Écrits et conférences d'intérêt général



(Dernière mise à jour le 5 octobre 2008)

 

 

 
 

 

La réforme du missel qui n’eut pas lieu – celle de saint Pie V

(paru dans l'Appel nº 310, octobre 2008, p. 20)

 

            À l’époque du Concile de Trente, une réforme de la liturgie, et particulièrement de la célébration eucharistique, s’imposait.  Pour le comprendre il faut jeter un coup d’oeil d’ensemble sur l’histoire de la célébration eucharistique depuis le Christ jusqu’au 16ème siècle. 

 

            Faites ceci en mémoire de moi, avait dit Jésus au cours de son dernier repas avec ses disciples.  Dès la première génération chrétienne ses disciples se mirent à célébrer un repas fraternel en sa mémoire.  Graduellement une structure de célébration se dessina et quelques formules commencèrent à s’imposer par leur qualité intrinsèque.  L’anaphore ou « prière eucharistique » qu’on trouve dans la Tradition Apostolique de saint Hippolyte, écrite vers l’année 215, (et dont s’inspire directement notre Prière Eucharistique nº 2 actuelle) était présentée par son auteur non pas comme une formule figée, mais comme un modèle dont pouvait s’inspirer le célébrant.
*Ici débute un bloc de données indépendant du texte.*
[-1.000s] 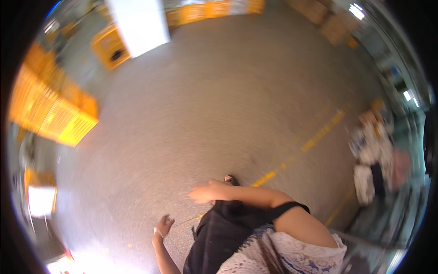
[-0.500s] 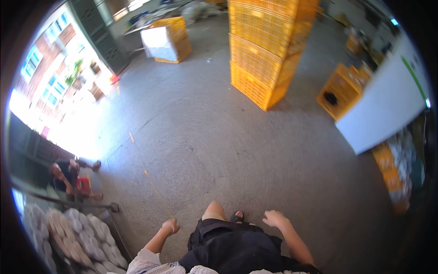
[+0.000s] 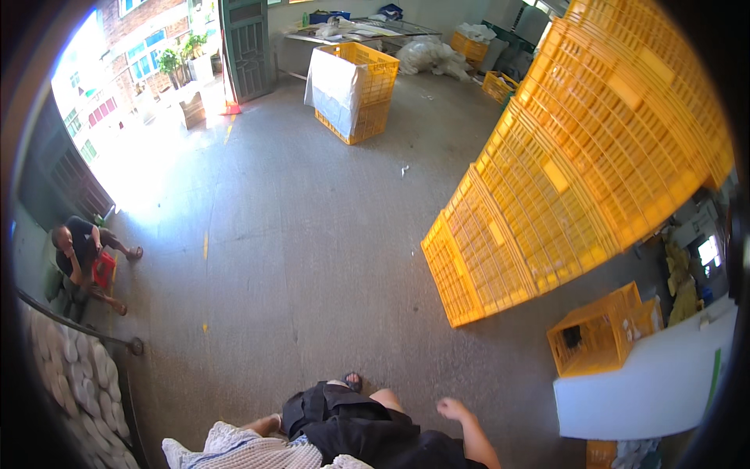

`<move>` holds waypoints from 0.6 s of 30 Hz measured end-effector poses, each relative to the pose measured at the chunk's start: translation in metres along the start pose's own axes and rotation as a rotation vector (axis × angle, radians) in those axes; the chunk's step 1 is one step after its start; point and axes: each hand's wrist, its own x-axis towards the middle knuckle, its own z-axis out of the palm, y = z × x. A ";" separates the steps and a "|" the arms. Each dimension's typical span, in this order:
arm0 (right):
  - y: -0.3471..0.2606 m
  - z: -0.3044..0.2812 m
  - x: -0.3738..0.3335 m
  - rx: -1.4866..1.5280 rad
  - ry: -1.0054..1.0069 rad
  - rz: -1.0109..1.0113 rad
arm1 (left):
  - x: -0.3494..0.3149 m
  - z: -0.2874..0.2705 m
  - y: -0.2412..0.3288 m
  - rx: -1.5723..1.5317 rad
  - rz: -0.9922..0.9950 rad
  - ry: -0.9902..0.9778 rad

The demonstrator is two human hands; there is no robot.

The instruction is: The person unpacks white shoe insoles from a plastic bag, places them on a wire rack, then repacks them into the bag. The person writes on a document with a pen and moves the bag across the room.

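My right hand [image 3: 451, 408] hangs out to the right of my body over the grey floor [image 3: 312, 273]. It holds nothing, and its fingers are loosely bent. My left hand [image 3: 270, 424] is low beside my black shorts [image 3: 344, 418], partly covered by the white knitted sleeve [image 3: 226, 445], so its fingers cannot be made out. Neither hand touches any of the crates. Ahead on the right rises a tall stack of yellow plastic crates [image 3: 539, 195], the nearest large thing to my right hand. One sandalled foot [image 3: 353, 381] shows in front of me.
Far ahead stands a yellow crate [image 3: 376, 94] with a white sheet over its side. To the right are an orange crate on its side [image 3: 586, 344] and a white panel [image 3: 625, 410]. A seated person [image 3: 78, 250] is at left, above bundled pale rolls [image 3: 82, 383]. An open doorway is beyond.
The view has turned and moved forward. The crate stack now looms larger and farther right. The sheeted crate has come nearer. My left hand has swung back beside my body.
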 end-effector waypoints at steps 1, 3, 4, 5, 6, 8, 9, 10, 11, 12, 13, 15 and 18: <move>0.024 -0.006 0.011 -0.017 -0.006 0.090 | 0.015 -0.048 0.002 0.148 0.029 -0.002; 0.061 -0.016 0.030 0.026 0.184 0.245 | 0.051 -0.157 0.003 0.253 -0.104 0.088; 0.074 -0.029 0.042 0.144 0.100 0.468 | 0.072 -0.216 0.005 0.246 -0.223 0.165; 0.080 -0.040 0.058 0.503 0.102 0.577 | 0.095 -0.278 0.013 0.182 -0.260 0.309; 0.082 -0.055 0.077 0.784 0.139 0.755 | 0.115 -0.336 0.026 -0.066 -0.198 0.612; 0.073 -0.109 0.144 0.877 0.195 0.806 | 0.149 -0.450 0.069 -1.195 -0.054 0.601; 0.063 -0.142 0.185 0.820 0.168 0.811 | 0.157 -0.489 0.097 -1.368 0.133 0.624; 0.047 -0.176 0.231 0.722 0.119 0.785 | 0.160 -0.526 0.130 -1.517 0.268 0.634; 0.028 -0.217 0.279 0.557 0.045 0.731 | 0.159 -0.560 0.165 -1.660 0.494 0.613; 0.001 -0.256 0.327 0.263 -0.077 0.617 | 0.155 -0.585 0.200 -1.613 0.557 0.582; -0.032 -0.300 0.375 -0.159 -0.208 0.405 | 0.149 -0.604 0.232 -1.509 0.455 0.578; -0.120 -0.381 0.466 -0.547 -0.209 0.059 | 0.147 -0.628 0.284 -1.224 0.347 0.530; -0.288 -0.500 0.583 -0.087 0.158 -0.417 | 0.178 -0.637 0.317 -1.086 0.217 0.554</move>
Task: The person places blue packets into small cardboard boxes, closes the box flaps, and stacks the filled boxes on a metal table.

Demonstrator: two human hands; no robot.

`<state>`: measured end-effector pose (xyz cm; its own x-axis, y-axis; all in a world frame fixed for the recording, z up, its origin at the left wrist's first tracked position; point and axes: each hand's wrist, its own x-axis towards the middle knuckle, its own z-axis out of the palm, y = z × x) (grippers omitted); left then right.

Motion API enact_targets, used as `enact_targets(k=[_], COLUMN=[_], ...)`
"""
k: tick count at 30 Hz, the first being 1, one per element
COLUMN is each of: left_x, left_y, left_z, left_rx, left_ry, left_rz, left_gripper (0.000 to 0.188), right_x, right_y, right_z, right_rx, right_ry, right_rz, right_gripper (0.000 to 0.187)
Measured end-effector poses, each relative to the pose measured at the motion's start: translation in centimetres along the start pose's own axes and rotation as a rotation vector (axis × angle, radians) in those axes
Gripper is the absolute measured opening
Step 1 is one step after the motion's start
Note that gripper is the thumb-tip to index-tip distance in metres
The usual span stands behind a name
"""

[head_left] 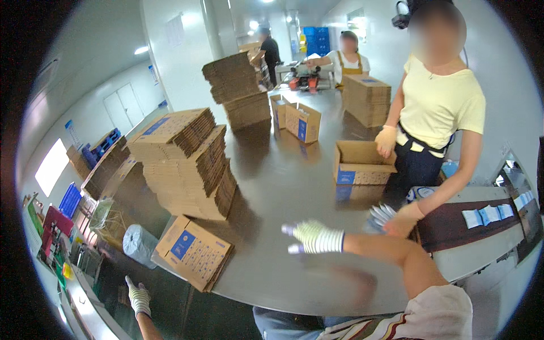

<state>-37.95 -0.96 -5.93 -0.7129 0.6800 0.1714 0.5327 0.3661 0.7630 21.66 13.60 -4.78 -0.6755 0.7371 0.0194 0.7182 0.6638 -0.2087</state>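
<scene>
My right hand (315, 237), in a pale striped glove with purple fingertips, reaches across the metal table (272, 277). Its thumb and fingers are apart and hold nothing. Low on the left, past the table's edge, my left hand (137, 296) wears a matching glove, fingers stretched out and nothing in them. Between the two hands, a few flattened cardboard boxes (195, 252) with a blue label lie tilted at the table's edge. A blue-grey roll (140, 245) stands just beyond my left hand. Behind the flattened boxes rises a tall stack of folded cartons (181, 164).
Across the table at the right, a co-worker's gloved hand (403, 220) holds several packets (381, 217); the other is at an open carton (362, 164). Packets (487, 215) lie on a dark conveyor belt (453, 229). More carton stacks (243, 90) stand farther back.
</scene>
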Motion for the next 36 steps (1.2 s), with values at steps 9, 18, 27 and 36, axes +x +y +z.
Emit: enact_targets(k=[9, 18, 27, 36], left_x=[3.7, -11.1, -22.7, -20.4], left_y=[9.8, 8.7, 5.0, -0.5], left_z=[6.9, 8.6, 10.7, 3.6], left_rx=[-0.478, -0.711, -0.074, -0.035], left_ry=[-0.253, -0.471, -0.586, -0.138], left_rz=[-0.083, -0.299, 0.079, 0.03], left_gripper=[0.069, 0.042, 0.034, 0.044], right_x=[-2.6, -1.7, -8.3, -8.3], right_y=[5.1, 8.3, -5.3, -7.5], right_z=[-11.9, -19.6, 3.8, 1.4], right_rx=[0.992, 0.37, 0.883, 0.787], right_ry=[0.674, 0.792, -0.108, -0.174], right_rz=[0.107, 0.069, -0.001, -0.088], right_gripper=[0.089, 0.047, 0.034, 0.04])
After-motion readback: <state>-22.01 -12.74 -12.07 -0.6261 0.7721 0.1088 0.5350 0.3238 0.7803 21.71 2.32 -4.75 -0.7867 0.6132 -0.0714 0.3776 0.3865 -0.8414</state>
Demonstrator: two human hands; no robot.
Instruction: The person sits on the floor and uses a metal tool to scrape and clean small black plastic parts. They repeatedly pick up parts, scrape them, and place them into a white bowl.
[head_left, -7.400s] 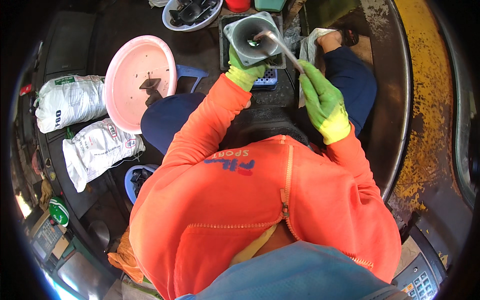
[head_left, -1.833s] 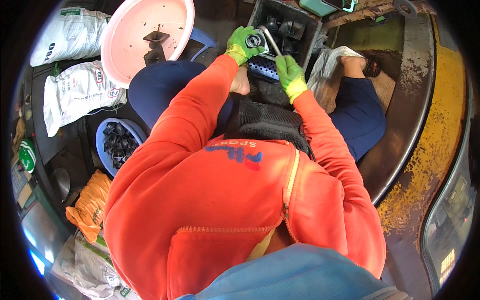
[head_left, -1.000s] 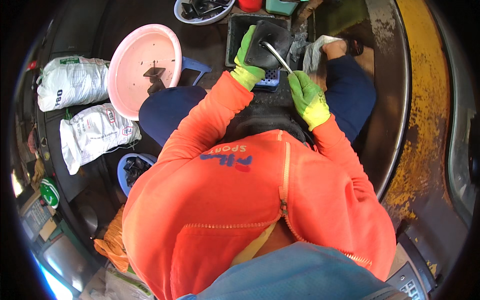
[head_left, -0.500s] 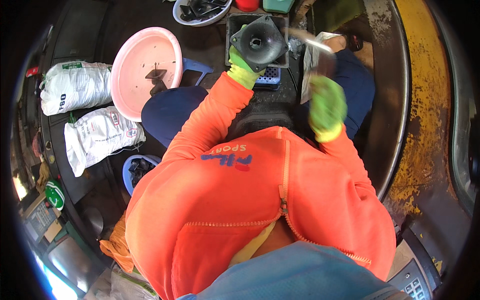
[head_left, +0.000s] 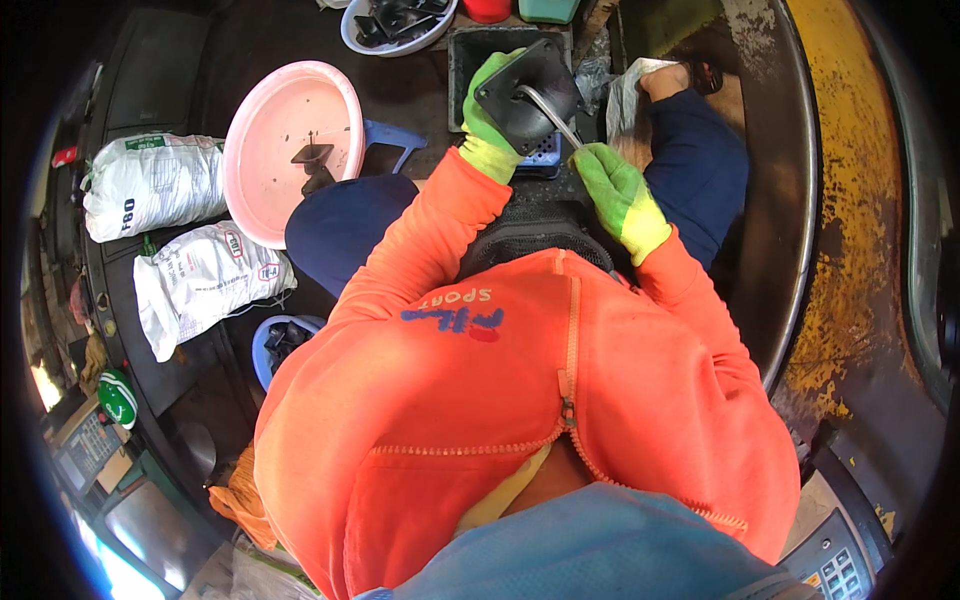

La créativité liturgique était alors de mise.

 

            Les six premiers siècles sont considérés par les liturgistes comme l’âge d’or de la célébration liturgique.  Les fidèles se réunissaient pour faire ensemble mémoire du Christ au cours d’un repas fraternel présidé par un presbyte ou un épiscope. Il s’agissait d’une célébration commune avec des rites qui s’enrichirent graduellement de formules nouvelles.  Les deux siècles qui suivirent furent marqués par une diversification grandissante, sous l’influences des peuples nouveaux, dits « barbares ».

 

            Au cours de la longue évolution qui va suivre, jusqu’au Concile de Trente, la « Messe » comme on l’appelle désormais, devient toujours plus l’affaire du clergé, au cours de laquelle le peuple fait ses dévotions, qui n’ont souvent rien à voir avec le mystère célébré à l’autel.  On interrompt ses dévotions pour adorer l’hostie lors de l’élévation, mais on communie de moins en moins.

 

            L’apparition de l’imprimerie provoquera la multiplication des « missels » souvent fort différents d’un église locale à l’autre et de qualité souvent plutôt douteuse. Une réforme s’imposait à l’époque du Concile de Trente.  Celui-ci en dressa les grandes lignes, mais laissa au Pape le soin de la réaliser.  Ce fut la tâche de Pie V, après la mort de Pie IV.  Malheureusement une véritable réforme n’était pas possible à ce moment-là, le contact avec la grande tradition liturgique de l’âge d’or ayant été perdu.  Plutôt que de s’embarquer dans une réforme du missel qui dépassait ses forces et les connaissance de ses collaborateurs, Pie V se contenta d’imposer à l’Église universelle le missel alors utilisé par la Curie romaine et qui n’était guère différent de celui prescrit à l’Église de Rome par le Pape Nicolas II trois siècles plus tôt, à l’une des époques les moins glorieuses de la tradition liturgique.

 

            La réforme dont le Concile de Trente avait tracé les grandes lignes et que Pie V ne réalisa pas, parce qu’il n’avait pas les moyens de la faire, est celle qui fut réalisée après Vatican II.  Les liturgistes qui préparèrent le missel dit de Paul VI n’avaient nullement pour but d’adapter la liturgie traditionnelle au goût des temps modernes, mais bien de la purifier des scories accumulées au cours des longs siècles de décadence liturgique, et de lui redonner la pureté de son âge d’or. 

 

            Dès lors, devant l’acharnement de certains Chrétiens d’aujourd’hui à vouloir préférer la forme « extraordinaire » de célébration du missel non réformé de Pie V à celle du missel rénové de Paul VI, on ne sait s’il faut rire ou pleurer.